The log entries will show the action for icap_log as ICAP_DISABLED if ICAP feature is not enabled.

 
"icap_log": {"action": "ICAP_DISABLED"}

Log Analytics

When ICAP is enabled, the log analytics on Avi Vantage provides an additional overview. All data items are clickable and allow the quick addition of filters for a detailed log view.

Troubleshooting

ICAP Server Connection Failed
The following example shows a log error message for a failed ICAP server connection. The ICAP Error is logged against as the Significance field. To solve this issue, check the direct connectivity from the Service Engines to the ICAP servers.
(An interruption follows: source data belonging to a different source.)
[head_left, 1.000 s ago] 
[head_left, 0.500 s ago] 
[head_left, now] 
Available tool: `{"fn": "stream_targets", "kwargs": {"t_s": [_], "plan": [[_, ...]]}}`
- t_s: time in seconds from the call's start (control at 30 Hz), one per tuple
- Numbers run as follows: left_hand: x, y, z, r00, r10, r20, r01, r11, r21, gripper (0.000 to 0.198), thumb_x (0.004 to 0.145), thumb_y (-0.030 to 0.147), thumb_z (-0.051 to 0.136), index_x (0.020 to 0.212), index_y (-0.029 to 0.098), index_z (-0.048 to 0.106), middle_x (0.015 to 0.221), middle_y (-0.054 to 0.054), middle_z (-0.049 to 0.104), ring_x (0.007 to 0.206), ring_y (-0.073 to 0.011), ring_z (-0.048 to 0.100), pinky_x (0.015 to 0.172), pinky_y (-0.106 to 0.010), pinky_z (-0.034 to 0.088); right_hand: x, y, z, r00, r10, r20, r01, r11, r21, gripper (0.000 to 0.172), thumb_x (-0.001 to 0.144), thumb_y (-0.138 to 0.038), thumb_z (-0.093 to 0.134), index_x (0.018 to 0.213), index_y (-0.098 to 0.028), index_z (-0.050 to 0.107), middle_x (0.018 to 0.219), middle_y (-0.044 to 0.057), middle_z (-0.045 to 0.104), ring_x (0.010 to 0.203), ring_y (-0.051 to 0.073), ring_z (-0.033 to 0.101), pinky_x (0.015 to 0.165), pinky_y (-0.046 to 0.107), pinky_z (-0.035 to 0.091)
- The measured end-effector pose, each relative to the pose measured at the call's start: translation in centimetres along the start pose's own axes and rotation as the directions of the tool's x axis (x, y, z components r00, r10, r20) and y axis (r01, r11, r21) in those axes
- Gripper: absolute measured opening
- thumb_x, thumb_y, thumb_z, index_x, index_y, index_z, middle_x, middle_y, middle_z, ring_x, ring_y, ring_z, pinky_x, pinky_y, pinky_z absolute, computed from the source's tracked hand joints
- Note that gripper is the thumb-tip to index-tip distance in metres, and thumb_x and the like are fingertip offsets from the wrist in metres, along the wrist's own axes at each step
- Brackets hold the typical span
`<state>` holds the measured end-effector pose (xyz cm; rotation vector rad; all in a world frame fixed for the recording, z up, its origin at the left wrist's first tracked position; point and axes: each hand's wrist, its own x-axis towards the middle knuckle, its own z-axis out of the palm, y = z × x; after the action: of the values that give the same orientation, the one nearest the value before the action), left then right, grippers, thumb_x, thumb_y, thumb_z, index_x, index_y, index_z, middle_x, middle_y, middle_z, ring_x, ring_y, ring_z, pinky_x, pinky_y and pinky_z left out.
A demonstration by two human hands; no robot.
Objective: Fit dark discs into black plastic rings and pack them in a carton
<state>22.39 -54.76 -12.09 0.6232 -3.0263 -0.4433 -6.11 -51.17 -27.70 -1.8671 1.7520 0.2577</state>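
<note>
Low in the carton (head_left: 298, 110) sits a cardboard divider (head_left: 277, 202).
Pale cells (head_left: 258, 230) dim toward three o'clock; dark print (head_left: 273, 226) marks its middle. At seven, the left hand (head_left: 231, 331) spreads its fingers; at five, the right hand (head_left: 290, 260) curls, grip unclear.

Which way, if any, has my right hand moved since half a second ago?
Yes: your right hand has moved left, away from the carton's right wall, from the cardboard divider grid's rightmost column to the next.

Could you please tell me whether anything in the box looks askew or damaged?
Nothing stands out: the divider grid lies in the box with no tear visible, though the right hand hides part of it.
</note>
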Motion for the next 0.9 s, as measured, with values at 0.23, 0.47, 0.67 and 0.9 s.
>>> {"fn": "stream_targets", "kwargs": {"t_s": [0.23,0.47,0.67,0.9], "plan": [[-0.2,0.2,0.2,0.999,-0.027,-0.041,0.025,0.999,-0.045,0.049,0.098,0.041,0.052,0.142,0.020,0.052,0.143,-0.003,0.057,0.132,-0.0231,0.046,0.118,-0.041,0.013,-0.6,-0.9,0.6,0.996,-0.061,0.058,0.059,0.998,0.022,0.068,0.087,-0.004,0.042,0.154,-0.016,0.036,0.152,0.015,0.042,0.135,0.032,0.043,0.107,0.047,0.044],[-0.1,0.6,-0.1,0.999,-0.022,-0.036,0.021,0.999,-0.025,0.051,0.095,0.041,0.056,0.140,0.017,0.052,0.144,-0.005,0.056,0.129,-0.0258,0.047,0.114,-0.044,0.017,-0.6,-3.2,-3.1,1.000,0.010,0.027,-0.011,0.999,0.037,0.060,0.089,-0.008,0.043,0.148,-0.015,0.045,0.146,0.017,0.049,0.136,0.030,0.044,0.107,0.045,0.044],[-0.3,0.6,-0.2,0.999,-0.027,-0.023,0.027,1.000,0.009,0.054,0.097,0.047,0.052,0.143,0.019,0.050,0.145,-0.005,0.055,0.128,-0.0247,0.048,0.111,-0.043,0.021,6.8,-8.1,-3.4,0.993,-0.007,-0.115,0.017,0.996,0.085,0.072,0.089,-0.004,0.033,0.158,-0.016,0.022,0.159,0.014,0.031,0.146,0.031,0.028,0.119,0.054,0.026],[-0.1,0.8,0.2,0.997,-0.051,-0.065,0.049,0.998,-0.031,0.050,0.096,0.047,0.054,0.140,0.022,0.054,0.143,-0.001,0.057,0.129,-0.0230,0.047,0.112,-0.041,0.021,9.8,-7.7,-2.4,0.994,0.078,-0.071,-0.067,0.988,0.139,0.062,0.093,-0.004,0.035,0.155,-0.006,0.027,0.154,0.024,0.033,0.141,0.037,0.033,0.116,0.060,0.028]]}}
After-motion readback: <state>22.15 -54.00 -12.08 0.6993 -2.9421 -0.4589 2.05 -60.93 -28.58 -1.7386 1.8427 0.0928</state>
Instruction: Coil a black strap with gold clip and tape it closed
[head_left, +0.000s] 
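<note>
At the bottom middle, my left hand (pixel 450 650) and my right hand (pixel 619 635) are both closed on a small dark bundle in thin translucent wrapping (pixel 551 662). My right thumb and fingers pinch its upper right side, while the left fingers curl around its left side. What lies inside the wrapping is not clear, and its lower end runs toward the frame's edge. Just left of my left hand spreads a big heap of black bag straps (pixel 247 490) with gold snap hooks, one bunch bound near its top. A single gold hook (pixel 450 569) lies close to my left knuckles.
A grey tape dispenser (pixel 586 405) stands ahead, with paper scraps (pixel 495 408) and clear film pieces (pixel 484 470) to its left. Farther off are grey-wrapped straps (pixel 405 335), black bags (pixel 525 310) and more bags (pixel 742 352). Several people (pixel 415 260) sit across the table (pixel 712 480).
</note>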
ICAP Server Error The following example shows the ICAP Rrequest is blockedmisconfiguration of the ICAP server will exhibit the action for the ICAP log as ICAP_BLOCKED. The reason for the action is No security rule matched as available in the ICAP header.


"icap_log":
    {"action": "ICAP_BLOCKED", 
    "request_logs":
      [{
        "icap_response_code": 200, 
        "icap_method": "ICAP_METHOD_REQMOD", 
        "http_response_code": 403, 
        "http_method": "HTTP_METHOD_POST", 
        "icap_absolute_uri": "icap://100.64.3.15:1344/OMSScanReq-AV ", 
        "complete_body_sent": true, "pool_name": {"val": "ICAP-POOL-GROUP", "crc32": 1799851903}, "pool_uuid": "poolgroup-c7dd3b93-60c1-4190-b6d6-26c22d55dc30", "latency": "17", 
        "icap_headers_sent_to_server": "Host: 100.64.3.15:1344\r\nConnection: close\r\nPreview: 0\r\nAllow: 204\r\nEncapsulated: req-hdr=0, null-body=661\r\n", 
        "icap_headers_received_from_server": "Date: Thu, 19 Nov 2020 13:25:15 G11T\r\nServer: Metadefender Core V4\r\nISTag: \"001605792300\"\r\nX-Response-Info: Blocked\r\nX-Response-Desc: No security rule matched\r\nEncapsulated: res-hdr=0, res-body=91\r\n", "action": "ICAP_BLOCKED"}]}

To solve this issue, refer to the documentation of the ICAP server used for the deployment.